Experts told Time, though, that breast milk allows babies to make better decisions about food in the future, which can help with obesity risks.
“Breast milk provides your baby with food that is easy to digest and very nutritious, and your child helps decide how much to eat and when to eat it,” researchers told Time. “Both the breast milk itself and the way your baby feeds help him or her to develop healthy eating patterns. Breastfed babies seem to be better able to regulate their food intake and thus are at lower risk for obesity.”
Kids behave better
A study from the department of sociology at Ohio State University found that kids who are breastfed are more well-behaved than those who drink formula. The study said this has to do with the kids establishing an emotional bond with both parents. Without that bond, the results would be reversed, the study said.
It improves brain development for babies
Getting those nutrients from the mother through breastfeeding helps a baby’s brain develop, according to a study from Brown University.
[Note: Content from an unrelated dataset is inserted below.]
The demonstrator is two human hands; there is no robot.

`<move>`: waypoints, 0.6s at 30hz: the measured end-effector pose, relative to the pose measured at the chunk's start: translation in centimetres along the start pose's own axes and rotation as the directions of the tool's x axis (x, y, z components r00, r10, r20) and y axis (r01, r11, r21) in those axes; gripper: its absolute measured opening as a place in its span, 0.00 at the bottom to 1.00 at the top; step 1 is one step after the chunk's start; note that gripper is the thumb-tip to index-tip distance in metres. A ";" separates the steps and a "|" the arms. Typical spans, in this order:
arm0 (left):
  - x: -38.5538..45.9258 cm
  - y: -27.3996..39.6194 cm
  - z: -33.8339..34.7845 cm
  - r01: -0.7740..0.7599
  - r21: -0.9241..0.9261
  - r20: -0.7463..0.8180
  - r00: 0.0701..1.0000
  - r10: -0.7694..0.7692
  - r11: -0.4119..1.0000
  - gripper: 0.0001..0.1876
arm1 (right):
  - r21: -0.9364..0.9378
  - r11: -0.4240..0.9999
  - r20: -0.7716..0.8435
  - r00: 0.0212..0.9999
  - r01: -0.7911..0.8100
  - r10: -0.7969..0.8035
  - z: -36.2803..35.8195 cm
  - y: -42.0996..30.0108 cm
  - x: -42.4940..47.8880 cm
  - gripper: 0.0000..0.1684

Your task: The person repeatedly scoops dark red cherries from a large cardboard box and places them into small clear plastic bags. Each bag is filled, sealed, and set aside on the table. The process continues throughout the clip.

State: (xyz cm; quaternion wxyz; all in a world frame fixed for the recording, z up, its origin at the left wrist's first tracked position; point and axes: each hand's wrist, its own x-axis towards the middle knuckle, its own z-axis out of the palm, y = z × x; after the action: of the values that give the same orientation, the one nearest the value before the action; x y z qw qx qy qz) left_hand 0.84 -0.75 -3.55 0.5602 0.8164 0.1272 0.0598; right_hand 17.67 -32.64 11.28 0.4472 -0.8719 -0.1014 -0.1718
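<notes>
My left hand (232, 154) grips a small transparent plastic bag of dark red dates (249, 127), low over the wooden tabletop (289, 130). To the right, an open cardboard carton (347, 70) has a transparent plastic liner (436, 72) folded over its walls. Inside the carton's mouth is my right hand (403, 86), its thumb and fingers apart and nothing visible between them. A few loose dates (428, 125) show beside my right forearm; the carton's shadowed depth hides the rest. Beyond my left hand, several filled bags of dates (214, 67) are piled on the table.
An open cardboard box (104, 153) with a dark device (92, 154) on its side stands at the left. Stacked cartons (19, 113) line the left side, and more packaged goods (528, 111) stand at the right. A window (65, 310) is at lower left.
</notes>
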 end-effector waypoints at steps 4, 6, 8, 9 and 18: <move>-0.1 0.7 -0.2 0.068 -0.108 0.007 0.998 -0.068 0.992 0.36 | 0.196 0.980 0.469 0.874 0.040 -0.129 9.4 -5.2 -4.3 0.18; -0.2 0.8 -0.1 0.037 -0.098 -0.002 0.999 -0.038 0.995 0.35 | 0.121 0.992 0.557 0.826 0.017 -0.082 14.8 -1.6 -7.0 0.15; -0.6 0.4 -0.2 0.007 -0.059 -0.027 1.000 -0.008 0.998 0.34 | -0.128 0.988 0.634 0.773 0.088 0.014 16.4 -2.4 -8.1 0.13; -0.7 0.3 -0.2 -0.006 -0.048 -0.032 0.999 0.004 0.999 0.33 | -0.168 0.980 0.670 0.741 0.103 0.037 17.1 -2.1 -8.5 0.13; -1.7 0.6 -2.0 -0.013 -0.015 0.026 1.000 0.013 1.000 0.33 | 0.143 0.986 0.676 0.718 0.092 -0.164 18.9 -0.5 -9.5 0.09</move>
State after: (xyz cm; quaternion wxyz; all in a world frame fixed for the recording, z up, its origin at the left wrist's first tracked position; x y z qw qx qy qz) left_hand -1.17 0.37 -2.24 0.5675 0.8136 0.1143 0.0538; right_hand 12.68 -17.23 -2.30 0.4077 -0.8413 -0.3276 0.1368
In fact, even when babies are fed both formula and breast milk, the results are still better than just formula, the study found. The research for this study was primarily done by looking at MRI scans of the kids’ brains to see how different they were.
“MRI images, taken while children were asleep, showed that infants who were exclusively breastfed for at least three months had enhanced development in key parts of the brain compared to children who were fed formula or a combination of formula and breast milk,” the study said.
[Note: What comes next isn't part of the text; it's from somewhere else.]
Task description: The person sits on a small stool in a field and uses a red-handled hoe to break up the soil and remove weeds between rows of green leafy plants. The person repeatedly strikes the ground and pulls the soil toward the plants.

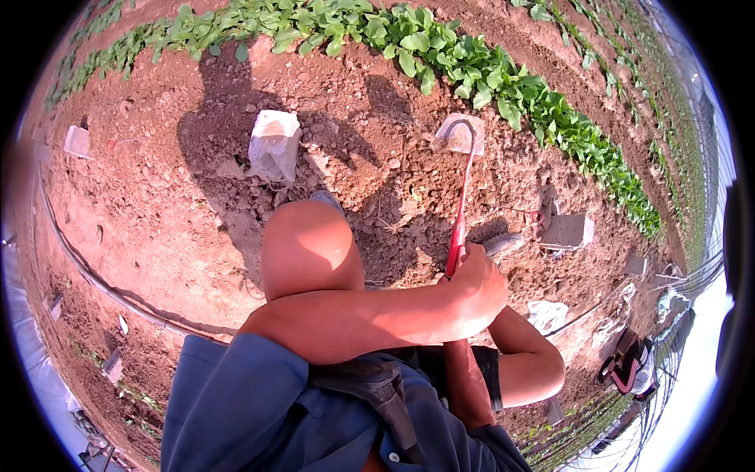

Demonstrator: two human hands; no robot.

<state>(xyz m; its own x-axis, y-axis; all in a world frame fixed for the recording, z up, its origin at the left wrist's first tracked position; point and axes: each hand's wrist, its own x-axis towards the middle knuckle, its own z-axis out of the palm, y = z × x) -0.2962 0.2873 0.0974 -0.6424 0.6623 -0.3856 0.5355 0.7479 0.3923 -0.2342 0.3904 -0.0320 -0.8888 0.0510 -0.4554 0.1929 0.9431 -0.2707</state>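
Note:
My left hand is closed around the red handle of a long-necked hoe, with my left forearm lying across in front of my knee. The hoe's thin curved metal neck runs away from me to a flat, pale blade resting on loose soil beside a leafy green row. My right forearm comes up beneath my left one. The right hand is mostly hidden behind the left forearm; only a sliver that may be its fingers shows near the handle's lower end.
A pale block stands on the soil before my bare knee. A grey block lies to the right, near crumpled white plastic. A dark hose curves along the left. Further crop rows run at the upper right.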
It can help mothers lose weight
Putting on pounds during pregnancy is no surprise for mothers. But breastfeeding is one way mothers have been trying to tip the scales back in their favor.
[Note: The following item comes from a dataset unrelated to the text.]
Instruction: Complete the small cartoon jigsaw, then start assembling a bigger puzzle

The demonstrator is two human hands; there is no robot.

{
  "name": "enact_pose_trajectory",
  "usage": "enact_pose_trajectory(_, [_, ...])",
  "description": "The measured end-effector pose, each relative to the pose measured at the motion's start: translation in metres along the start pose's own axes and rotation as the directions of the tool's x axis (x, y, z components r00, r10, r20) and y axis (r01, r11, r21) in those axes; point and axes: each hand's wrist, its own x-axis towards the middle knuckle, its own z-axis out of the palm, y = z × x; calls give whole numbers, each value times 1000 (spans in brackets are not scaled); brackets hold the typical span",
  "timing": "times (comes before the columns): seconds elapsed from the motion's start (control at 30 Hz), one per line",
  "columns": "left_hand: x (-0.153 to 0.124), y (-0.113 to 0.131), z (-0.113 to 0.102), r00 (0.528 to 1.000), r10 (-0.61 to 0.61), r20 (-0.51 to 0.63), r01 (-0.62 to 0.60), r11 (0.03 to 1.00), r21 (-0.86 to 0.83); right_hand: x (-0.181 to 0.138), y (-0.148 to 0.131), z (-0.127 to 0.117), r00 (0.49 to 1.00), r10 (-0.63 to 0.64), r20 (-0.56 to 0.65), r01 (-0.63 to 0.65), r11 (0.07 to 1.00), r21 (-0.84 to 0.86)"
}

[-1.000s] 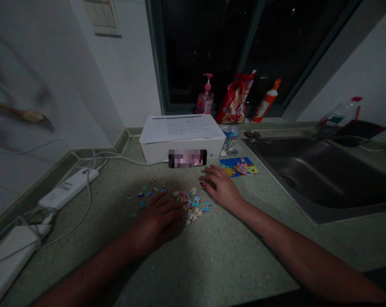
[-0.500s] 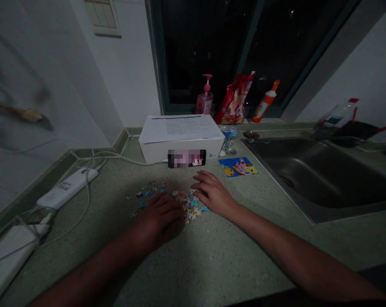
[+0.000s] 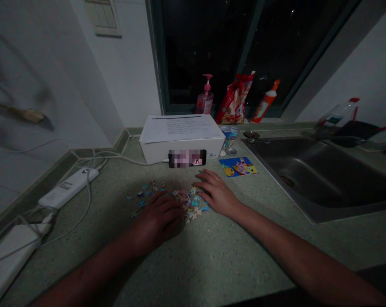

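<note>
Small jigsaw pieces [image 3: 196,204] lie in a loose pile on the green speckled countertop [image 3: 212,264]. More scattered pieces [image 3: 145,194] sit to the left of the pile. My left hand [image 3: 159,215] rests palm down between the two groups, its fingers stretched out and partly covering pieces. On the pile's right edge my right hand [image 3: 220,196] is spread, fingertips close to the pieces and nothing seen in it. What lies under the palms is hidden. A blue picture card [image 3: 239,166] with cartoon figures lies beyond my right hand.
A phone [image 3: 187,158] on a cable leans against a white box [image 3: 154,149] with papers on top. Small blue containers [image 3: 231,137] stand beside it. A steel sink [image 3: 308,215] is at the right; power strips [image 3: 68,187] and cables run along the left.
My right hand has shifted very slightly right, away from the pile's edge. My left hand and the pieces look nearly the same. The picture on the phone screen differs.
</note>
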Motion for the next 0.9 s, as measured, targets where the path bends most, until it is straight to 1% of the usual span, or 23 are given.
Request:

“Breastfeeding burns extra calories, so it can help you lose pregnancy weight faster,” according to WebMD.
It cuts cancer risks for mothers
Babies aren’t the only ones benefiting from the act of breastfeeding. The National Resources Defense Council and the American Cancer Society both said that breastfeeding has the potential to cut back on cancer risks — mostly breast cancer, but also ovarian cancer — for mothers.
Mothers can save money
The AAP noted something about breastfeeding that might not be obvious — it’s a cheaper option. Formula can cost between $4 and $10, the AAP noted, which is not as financially appealing as the free cost of milk directly from breastfeeding.